Google has seemingly been at the helm of the RCS work group since 2015~2016 with the Jibe acquisition first, then the spec revamp, a.k.a. Universal Profile. RCS was essentially a zombie initiative after ~2012, Google saw an opportunity and filled the void. Telcos aren't stupid, they saw P2P messaging being wiped out by OTT services, and SMS is good enough for A2P. There was little incentive for them.
Now, after a lot of failed experiments, and pivoting from a semblance of federated network to a protocol almost controlled end-to-end, Google got what it wanted: iOS support in North America. The rest of the world is mostly lost to WhatsApp and friends anyway.
Carriers that are on board with Google need to enable the standard registration mechanism used by the iOS client. It shouldn't be a big deal by the way, IMS is central to 4G/5G deployments for VoLTE, VoWiFi, SMSoIP, ... but this changes one important thing from a legal standpoint: now the service isn't provided by Google through an ad-hoc client (Google Messages), but by your carrier.
That said, Google can sell SaaS solutions to carriers. It's up to them to comply with local laws when they decide to provide RCS, regardless of the backend.
I think the EU has bigger fish to fry with the DMA. But Google's tactics might eventually come to someone's attention, as they essentially cornered carriers into adopting Jibe, or giving up on RCS. Somehow the only country that didn't let that happen is South Korea.
Moreover Android could separate the RCS client frontend and backend, like it does for SMS and MMS. But realistically most OEMs don't seem to care, and third party SMS apps are fairly niche.

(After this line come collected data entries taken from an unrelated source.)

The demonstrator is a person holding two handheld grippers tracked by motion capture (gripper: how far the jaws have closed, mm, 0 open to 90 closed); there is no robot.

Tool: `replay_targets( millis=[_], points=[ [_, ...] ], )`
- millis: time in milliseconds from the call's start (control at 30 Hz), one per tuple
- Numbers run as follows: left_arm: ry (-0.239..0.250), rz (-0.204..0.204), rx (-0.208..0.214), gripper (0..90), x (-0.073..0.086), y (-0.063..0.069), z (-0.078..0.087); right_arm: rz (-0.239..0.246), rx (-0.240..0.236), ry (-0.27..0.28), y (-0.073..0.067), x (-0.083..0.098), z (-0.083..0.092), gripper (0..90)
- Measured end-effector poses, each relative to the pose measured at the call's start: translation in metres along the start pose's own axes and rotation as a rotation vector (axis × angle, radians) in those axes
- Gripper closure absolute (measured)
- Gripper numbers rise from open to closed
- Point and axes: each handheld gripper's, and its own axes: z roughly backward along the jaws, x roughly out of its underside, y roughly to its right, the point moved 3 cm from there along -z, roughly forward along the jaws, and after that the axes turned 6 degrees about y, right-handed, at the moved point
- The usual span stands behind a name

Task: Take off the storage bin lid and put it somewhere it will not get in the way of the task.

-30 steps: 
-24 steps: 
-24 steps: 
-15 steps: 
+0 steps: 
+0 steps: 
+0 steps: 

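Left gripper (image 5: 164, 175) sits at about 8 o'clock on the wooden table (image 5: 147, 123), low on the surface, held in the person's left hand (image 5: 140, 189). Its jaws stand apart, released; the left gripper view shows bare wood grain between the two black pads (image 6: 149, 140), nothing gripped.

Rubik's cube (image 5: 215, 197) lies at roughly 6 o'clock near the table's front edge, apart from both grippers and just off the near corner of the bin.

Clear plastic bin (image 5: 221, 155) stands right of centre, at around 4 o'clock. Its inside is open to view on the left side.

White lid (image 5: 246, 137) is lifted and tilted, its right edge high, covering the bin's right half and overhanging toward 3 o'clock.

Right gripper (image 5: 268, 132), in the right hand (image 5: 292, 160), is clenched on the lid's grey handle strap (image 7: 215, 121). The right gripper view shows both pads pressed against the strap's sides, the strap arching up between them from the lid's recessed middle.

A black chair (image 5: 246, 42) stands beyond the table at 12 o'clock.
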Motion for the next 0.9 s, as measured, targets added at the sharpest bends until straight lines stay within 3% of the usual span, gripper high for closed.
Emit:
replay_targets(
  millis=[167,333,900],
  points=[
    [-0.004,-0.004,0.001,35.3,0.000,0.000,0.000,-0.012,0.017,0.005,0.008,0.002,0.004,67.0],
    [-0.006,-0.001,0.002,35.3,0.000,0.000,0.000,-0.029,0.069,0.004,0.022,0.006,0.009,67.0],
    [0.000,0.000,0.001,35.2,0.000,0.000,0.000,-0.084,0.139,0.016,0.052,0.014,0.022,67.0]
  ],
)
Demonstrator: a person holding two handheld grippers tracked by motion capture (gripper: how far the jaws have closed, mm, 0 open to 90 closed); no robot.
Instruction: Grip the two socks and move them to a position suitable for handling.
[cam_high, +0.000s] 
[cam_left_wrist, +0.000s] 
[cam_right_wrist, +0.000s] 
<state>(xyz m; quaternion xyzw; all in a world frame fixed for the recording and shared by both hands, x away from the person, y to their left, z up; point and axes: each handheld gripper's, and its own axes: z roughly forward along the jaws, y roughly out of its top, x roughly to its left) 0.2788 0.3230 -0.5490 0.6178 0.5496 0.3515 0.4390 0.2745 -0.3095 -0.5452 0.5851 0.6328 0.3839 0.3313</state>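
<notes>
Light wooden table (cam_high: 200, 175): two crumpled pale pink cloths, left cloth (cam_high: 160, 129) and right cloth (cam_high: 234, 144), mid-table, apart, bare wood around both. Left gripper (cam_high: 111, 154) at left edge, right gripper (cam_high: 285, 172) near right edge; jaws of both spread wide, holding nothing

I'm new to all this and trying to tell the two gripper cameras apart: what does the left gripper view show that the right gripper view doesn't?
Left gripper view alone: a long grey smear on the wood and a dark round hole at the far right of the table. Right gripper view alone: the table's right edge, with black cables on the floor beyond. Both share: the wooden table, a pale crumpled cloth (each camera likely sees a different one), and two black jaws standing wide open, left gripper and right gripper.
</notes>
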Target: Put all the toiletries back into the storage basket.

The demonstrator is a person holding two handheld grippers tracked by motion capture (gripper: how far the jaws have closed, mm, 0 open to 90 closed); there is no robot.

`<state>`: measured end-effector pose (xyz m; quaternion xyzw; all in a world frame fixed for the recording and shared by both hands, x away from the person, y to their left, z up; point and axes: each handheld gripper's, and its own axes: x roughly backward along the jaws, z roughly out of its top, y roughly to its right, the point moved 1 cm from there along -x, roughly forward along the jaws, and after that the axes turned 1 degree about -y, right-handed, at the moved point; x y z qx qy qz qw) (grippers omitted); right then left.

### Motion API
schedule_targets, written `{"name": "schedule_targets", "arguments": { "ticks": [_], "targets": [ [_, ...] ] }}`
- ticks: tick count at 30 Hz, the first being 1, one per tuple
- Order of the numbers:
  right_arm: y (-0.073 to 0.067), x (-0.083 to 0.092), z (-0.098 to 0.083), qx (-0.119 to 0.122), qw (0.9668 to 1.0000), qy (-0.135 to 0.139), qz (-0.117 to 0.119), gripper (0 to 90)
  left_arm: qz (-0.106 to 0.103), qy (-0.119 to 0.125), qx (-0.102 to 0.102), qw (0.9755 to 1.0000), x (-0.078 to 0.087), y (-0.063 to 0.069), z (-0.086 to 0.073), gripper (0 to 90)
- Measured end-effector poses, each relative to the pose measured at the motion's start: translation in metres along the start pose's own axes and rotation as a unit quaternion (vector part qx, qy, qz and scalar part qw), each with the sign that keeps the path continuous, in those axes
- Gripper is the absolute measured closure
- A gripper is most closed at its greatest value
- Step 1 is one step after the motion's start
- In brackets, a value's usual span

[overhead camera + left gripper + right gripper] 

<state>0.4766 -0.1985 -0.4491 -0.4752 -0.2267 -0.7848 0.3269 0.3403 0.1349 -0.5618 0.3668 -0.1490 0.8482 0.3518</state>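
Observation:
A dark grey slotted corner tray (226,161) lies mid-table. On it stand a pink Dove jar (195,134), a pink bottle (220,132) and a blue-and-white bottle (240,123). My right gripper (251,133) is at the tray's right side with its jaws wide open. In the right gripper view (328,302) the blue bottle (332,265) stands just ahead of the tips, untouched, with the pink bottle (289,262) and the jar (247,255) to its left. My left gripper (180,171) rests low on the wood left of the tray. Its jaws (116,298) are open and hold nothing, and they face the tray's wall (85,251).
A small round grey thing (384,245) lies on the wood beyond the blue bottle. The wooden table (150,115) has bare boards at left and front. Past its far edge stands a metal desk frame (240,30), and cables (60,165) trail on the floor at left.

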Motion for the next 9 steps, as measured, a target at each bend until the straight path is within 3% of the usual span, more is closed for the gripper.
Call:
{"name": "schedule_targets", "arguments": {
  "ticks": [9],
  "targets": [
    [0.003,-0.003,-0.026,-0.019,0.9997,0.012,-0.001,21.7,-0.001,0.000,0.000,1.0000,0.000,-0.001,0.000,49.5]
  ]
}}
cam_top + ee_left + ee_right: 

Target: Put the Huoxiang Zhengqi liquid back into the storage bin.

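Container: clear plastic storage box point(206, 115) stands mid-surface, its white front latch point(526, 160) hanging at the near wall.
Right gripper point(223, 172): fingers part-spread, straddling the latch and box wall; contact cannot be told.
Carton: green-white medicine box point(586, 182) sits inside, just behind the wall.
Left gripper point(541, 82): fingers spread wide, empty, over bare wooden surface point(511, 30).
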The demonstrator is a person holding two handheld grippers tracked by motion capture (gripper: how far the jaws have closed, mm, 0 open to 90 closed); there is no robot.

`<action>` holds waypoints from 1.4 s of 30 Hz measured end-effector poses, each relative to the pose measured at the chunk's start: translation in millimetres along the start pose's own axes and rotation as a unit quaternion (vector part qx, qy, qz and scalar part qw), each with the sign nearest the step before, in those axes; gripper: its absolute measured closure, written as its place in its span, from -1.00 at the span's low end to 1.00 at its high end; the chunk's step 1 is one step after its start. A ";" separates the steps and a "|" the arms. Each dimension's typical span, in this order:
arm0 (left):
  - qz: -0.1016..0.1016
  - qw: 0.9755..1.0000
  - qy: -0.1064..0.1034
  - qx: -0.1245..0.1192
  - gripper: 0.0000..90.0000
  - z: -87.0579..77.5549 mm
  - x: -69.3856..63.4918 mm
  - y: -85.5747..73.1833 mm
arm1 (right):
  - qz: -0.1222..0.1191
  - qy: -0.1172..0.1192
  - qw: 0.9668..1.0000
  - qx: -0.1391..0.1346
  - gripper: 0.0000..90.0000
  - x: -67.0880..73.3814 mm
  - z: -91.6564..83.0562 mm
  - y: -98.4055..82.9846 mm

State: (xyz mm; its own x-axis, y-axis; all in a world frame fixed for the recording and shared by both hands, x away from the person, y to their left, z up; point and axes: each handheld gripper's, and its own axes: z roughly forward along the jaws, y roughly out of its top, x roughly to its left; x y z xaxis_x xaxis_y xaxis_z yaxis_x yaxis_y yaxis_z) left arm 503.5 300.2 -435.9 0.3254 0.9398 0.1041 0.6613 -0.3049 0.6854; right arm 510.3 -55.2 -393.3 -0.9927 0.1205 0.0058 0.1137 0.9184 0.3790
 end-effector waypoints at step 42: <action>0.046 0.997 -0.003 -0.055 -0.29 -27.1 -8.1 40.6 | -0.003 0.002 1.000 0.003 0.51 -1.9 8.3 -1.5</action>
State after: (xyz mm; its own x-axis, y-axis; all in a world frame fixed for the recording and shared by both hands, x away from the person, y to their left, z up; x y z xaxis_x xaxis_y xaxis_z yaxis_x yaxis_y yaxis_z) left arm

Re: lawful interception, when carriers switch to IMS registration (as required by Apple) they should also get access to Jibe's standardized API for law enforcement tools (there's a spec for that, I forgot its name). However, just the fact RCS payloads are E2EE in Android-to-Android communications (and soon Android-to-iOS too, hopefully) might already be illegal in some places.
Google flip-flopping around its mobile IM strategy for a decade and then around carriers with RCS is getting harder and harder to understand. Pulling the rug under carriers in developing countries, who weren't interested in the drug dealer marketing tactics, is only going to solidify Meta's dominance, as doing business with WhatsApp has proven to be a much safer and saner bet all along.